Uh oh! Did you encounter an error or other issue while working through this task? Here are some commonly encountered issues and how to address them.

.. rubric:: NRT_QUEUE_FULL returned from schedule calls

- **Possible solution**: Your application is submitting work faster than the device can process it. Implement backpressure by waiting for completions (via polling or events) before submitting new requests. Reduce your inflight request cap.

.. rubric:: Stale data read from tensors

- **Possible solution**: You are reading tensor data before the execution that produces it has completed.
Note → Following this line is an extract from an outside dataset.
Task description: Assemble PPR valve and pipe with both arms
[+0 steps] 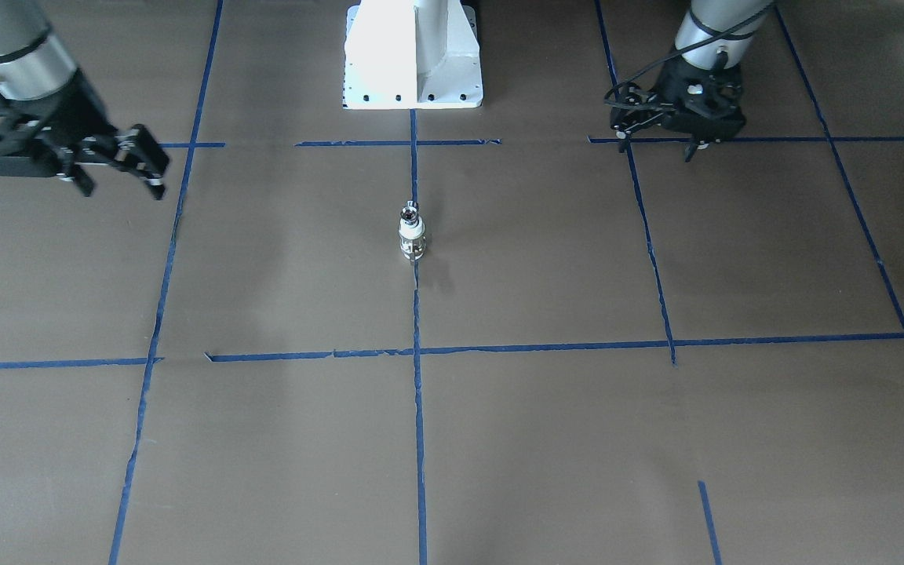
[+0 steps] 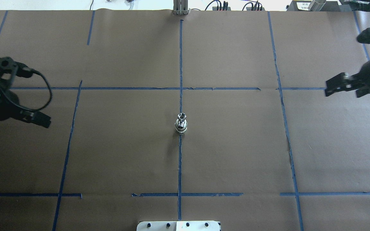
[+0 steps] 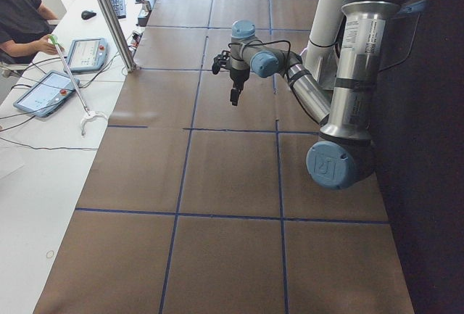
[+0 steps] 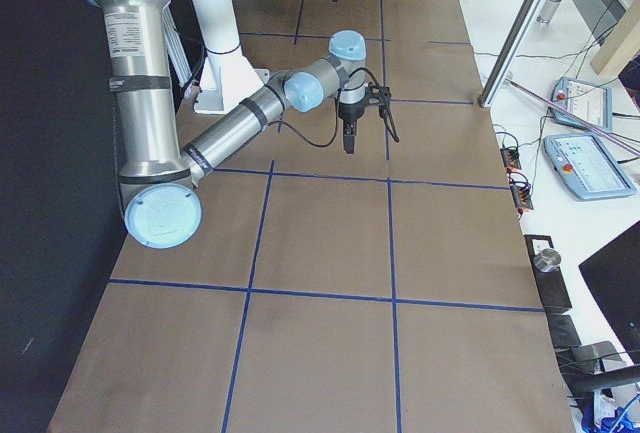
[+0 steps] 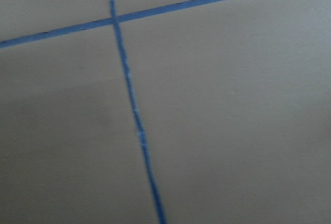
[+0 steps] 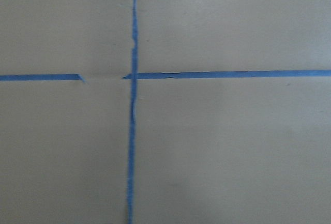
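The PPR valve (image 1: 412, 234) stands upright at the table's centre, on the middle blue tape line, and also shows in the overhead view (image 2: 181, 126). A small shiny knobby metal piece, the pipe (image 1: 410, 210), sits on its top end (image 2: 182, 116); the joint is too small to make out. My left gripper (image 1: 656, 151) hangs open and empty over the paper far to the valve's side, also in the overhead view (image 2: 39, 119). My right gripper (image 1: 122, 191) is open and empty, equally far on the other side (image 2: 331, 88). Both wrist views show only paper and tape.
Brown paper with a blue tape grid (image 2: 180, 160) covers the table. The white pedestal (image 1: 413, 55) stands at the robot's edge. A metal post (image 3: 109, 17), tablets (image 3: 43, 93) and a seated operator (image 3: 18, 9) are on the far side.
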Tool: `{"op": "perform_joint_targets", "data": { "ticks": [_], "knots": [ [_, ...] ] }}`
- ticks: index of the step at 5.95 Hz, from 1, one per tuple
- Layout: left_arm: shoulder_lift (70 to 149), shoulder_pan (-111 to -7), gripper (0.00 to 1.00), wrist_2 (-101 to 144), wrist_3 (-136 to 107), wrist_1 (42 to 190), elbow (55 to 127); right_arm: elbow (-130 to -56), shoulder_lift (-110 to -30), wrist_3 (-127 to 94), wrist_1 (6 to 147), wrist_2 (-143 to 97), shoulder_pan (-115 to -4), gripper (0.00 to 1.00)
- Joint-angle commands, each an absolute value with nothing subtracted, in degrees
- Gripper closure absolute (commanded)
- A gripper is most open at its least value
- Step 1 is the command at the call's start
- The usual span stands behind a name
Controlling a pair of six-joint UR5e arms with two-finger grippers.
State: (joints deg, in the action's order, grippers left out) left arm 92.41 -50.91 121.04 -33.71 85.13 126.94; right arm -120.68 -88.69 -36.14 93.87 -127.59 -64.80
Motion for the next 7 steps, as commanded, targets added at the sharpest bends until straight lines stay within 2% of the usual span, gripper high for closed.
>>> {"op": "perform_joint_targets", "data": {
  "ticks": [1, 2, 4, 7],
  "knots": [
    [85.2, -64.4, 0.0, 127.9, -11.2, 84.9, 123.3, -109.1, -94.2, -3.3, 94.4, -135.8, -83.1, 0.0],
    [83.9, -72.3, 0.0, 131.7, 0.3, 84.5, 118.7, -102.0, -94.5, 9.9, 94.6, -137.0, -89.6, 0.0],
    [82.9, -86.2, 0.0, 134.1, 23.2, 84.5, 106.1, -98.7, -96.6, 17.3, 94.6, -137.1, -94.1, 0.0],
    [80.9, -87.4, 0.0, 133.9, 15.3, 82.2, 104.2, -99.0, -97.3, 16.5, 94.5, -134.0, -93.6, 0.0]
  ]
}}
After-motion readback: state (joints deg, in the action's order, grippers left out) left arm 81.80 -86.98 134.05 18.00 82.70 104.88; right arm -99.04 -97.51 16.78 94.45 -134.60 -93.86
Use ``nrta_is_completed`` or ``nrta_get_sequence`` to confirm the producing execution has finished before scheduling a tensor read.

.. rubric:: NRT_EXEC_UNIT_UNRECOVERABLE

- **Possible solution**: The execution unit has entered a fatal state due to a hardware error or timeout. Terminate and relaunch your application. In severe cases, the Neuron driver may need to be reloaded.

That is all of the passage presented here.